Listed entries →
|---|
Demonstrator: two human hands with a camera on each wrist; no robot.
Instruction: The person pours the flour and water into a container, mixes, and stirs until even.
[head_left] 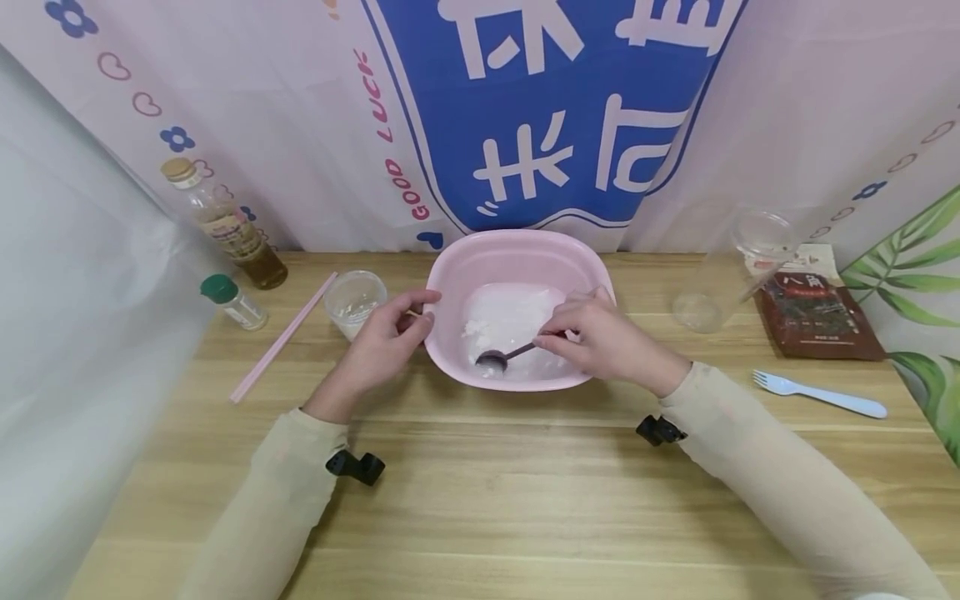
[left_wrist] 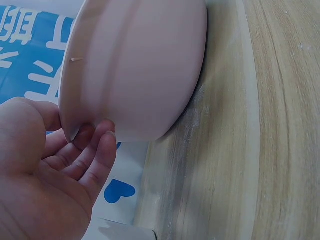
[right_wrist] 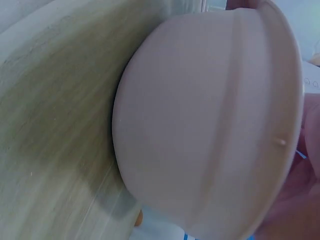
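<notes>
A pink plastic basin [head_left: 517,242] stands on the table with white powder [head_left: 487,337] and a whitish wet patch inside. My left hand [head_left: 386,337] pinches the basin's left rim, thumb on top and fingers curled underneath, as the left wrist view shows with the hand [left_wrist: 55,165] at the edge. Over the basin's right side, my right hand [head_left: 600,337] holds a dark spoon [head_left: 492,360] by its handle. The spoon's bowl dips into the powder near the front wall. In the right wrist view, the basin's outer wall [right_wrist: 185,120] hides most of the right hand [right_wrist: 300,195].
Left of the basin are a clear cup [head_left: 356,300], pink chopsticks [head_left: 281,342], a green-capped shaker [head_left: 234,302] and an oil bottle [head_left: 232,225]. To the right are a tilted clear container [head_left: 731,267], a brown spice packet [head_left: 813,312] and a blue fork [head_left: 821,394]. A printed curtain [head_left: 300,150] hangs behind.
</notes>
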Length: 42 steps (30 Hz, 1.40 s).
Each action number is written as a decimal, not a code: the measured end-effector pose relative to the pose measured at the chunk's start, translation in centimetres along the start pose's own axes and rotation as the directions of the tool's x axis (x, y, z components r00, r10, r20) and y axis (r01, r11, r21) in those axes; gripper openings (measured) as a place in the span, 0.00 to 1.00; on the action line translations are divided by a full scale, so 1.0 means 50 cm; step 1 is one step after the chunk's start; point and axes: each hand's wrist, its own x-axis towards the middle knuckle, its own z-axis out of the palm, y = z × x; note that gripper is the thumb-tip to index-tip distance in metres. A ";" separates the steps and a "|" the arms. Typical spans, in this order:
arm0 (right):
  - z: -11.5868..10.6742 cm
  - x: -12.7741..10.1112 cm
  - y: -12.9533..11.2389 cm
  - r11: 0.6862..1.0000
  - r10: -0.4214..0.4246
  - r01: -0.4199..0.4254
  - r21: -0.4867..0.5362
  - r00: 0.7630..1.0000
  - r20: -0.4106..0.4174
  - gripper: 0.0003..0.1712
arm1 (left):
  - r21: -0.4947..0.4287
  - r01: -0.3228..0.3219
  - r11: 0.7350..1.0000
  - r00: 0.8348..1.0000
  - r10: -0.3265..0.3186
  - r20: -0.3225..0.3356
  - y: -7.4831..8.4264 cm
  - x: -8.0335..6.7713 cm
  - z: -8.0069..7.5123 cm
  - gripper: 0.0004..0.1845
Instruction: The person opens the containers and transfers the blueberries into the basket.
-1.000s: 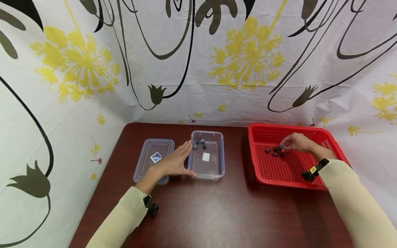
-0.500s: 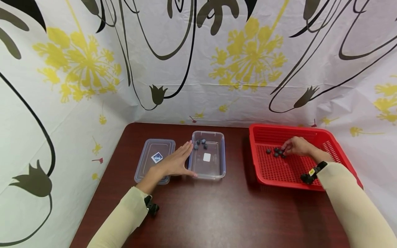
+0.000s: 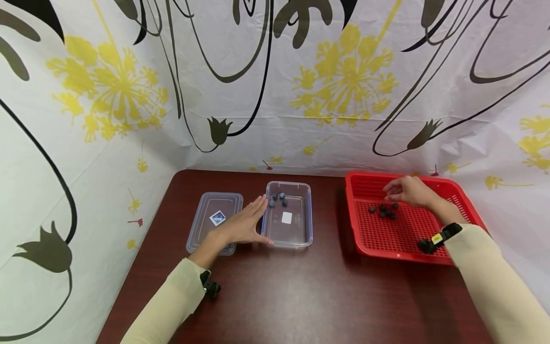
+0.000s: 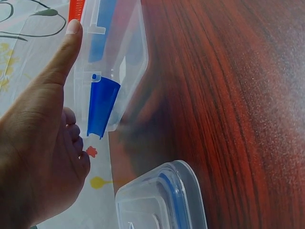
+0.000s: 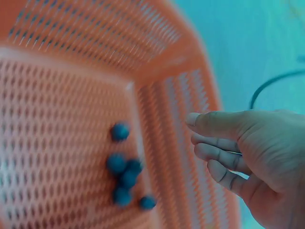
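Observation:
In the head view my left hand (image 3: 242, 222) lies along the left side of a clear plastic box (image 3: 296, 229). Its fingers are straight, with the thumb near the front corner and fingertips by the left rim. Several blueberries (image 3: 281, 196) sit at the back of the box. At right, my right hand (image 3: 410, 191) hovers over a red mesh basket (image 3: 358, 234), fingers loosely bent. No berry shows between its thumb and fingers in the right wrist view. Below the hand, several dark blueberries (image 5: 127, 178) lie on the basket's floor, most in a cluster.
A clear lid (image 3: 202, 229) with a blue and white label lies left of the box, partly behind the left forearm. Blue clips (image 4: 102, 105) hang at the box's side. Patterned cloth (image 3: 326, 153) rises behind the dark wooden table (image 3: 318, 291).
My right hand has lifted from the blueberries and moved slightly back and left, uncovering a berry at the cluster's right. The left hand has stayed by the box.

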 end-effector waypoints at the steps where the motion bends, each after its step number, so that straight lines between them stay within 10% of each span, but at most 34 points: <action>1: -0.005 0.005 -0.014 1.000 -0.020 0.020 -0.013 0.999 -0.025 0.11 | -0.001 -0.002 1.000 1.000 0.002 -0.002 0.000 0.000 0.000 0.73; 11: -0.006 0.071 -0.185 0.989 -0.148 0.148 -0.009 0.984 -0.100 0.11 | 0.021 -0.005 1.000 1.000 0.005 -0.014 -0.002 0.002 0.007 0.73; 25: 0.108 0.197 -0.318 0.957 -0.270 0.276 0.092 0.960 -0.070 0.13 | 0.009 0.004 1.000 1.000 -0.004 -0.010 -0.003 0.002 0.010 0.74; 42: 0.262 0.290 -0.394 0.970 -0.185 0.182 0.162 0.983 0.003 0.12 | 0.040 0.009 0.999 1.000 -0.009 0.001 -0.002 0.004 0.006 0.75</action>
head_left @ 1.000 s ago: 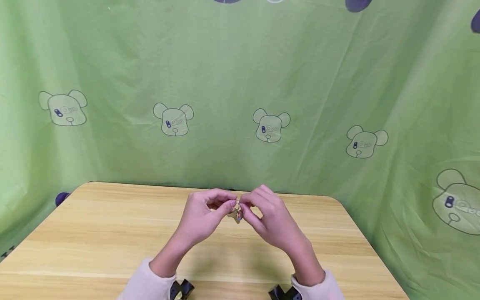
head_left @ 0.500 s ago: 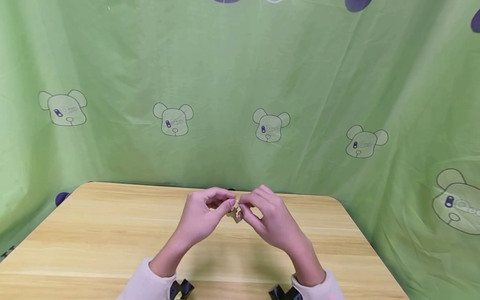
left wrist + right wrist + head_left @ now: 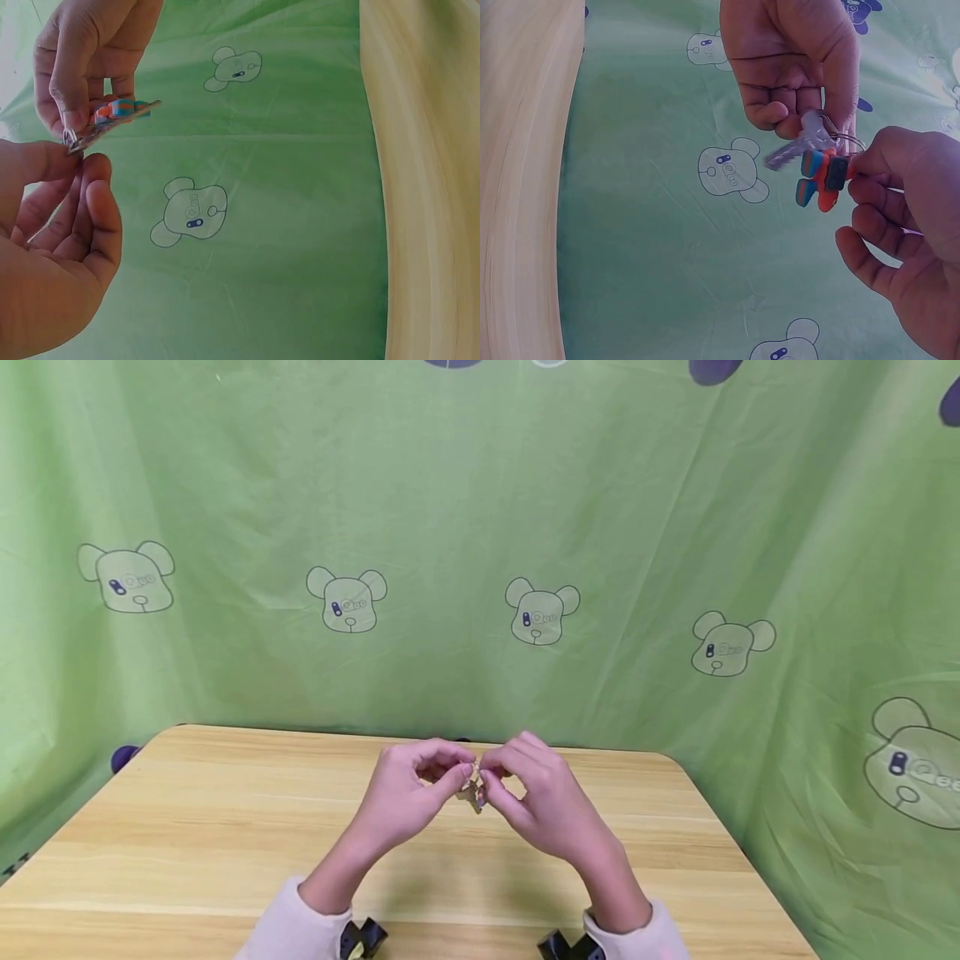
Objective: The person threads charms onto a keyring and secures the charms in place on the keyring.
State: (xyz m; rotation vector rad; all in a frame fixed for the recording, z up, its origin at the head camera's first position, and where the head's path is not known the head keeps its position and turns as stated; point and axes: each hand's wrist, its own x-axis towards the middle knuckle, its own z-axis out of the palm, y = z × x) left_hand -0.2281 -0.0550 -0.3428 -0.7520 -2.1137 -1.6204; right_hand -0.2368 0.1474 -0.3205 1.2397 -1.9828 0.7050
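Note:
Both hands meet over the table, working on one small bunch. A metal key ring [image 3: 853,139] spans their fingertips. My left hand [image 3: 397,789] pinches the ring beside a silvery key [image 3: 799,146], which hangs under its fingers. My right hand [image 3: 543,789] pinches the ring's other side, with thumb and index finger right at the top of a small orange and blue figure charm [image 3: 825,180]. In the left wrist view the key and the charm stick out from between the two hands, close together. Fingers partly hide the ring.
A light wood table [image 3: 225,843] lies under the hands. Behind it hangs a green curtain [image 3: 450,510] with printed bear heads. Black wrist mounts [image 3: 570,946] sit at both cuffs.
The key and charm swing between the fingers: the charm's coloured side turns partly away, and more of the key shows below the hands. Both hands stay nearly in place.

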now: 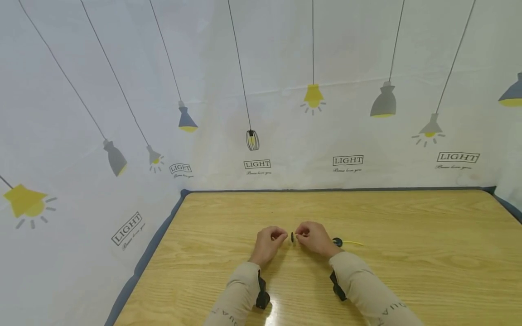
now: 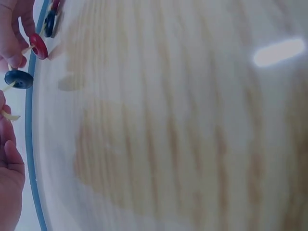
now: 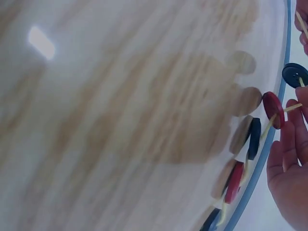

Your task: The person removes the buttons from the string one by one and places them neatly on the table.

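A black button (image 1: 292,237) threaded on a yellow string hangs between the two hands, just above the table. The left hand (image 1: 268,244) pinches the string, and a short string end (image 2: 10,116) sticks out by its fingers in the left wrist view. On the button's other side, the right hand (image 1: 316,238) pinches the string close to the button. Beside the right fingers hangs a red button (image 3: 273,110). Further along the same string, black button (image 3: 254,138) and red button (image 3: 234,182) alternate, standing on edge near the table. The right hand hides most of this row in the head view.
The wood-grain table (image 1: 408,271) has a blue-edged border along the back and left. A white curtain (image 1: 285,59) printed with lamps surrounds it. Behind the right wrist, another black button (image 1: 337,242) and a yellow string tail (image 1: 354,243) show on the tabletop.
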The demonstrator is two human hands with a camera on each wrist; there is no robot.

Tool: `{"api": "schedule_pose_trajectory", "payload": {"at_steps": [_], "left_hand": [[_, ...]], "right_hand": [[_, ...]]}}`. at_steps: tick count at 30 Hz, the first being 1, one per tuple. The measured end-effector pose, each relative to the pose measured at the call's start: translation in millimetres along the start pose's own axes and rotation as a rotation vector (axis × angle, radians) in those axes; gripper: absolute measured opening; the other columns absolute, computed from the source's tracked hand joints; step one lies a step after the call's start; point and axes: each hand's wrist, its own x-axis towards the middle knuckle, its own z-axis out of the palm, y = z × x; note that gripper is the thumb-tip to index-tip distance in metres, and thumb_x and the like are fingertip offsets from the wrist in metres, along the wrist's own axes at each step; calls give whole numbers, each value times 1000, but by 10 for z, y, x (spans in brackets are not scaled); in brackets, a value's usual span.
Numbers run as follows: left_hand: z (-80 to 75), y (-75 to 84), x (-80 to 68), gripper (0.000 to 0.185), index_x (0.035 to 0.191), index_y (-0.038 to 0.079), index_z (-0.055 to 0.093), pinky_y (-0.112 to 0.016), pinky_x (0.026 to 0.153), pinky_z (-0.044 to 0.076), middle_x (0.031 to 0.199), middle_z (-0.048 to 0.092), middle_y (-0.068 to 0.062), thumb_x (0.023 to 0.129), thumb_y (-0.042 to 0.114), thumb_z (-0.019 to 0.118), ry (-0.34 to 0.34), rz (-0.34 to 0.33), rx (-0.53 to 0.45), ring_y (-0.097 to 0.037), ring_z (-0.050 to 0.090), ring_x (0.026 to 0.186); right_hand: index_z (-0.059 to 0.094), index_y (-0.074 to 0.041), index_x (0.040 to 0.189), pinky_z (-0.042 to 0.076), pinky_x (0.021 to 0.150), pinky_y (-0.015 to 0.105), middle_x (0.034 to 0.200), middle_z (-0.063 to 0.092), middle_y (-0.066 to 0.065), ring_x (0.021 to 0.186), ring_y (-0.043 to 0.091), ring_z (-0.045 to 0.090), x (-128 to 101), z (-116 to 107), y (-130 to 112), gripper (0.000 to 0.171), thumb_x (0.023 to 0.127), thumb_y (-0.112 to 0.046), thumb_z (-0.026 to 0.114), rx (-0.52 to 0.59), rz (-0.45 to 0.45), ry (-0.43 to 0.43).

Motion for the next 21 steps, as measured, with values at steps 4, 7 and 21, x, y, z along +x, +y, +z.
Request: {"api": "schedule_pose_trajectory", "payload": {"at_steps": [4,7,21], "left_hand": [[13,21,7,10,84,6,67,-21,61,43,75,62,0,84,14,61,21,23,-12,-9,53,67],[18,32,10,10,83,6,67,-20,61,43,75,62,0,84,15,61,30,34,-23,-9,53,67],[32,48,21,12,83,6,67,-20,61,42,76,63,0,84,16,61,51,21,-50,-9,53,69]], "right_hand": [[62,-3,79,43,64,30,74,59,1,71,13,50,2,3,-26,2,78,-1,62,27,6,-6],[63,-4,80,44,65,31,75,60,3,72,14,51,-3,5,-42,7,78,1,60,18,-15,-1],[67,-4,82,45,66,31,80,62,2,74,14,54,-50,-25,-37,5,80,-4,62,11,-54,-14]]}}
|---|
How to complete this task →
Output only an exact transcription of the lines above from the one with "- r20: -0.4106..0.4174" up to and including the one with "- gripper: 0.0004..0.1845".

Problem solution →
  - r20: -0.4106..0.4174
  - gripper: 0.0003..0.1712
arm1 (left):
  - r21: -0.4947..0.4287
  - r01: -0.3228..0.3219
  - r11: 0.7350..1.0000
  - r00: 0.8348..1.0000
  - r10: -0.3265..0.3186
  - r20: -0.3225..0.3356
  - y: -7.4831..8.4264 cm
  - x: -8.0335..6.7713 cm
  - z: -8.0069..7.5123 cm
  - gripper: 0.0004..0.1845

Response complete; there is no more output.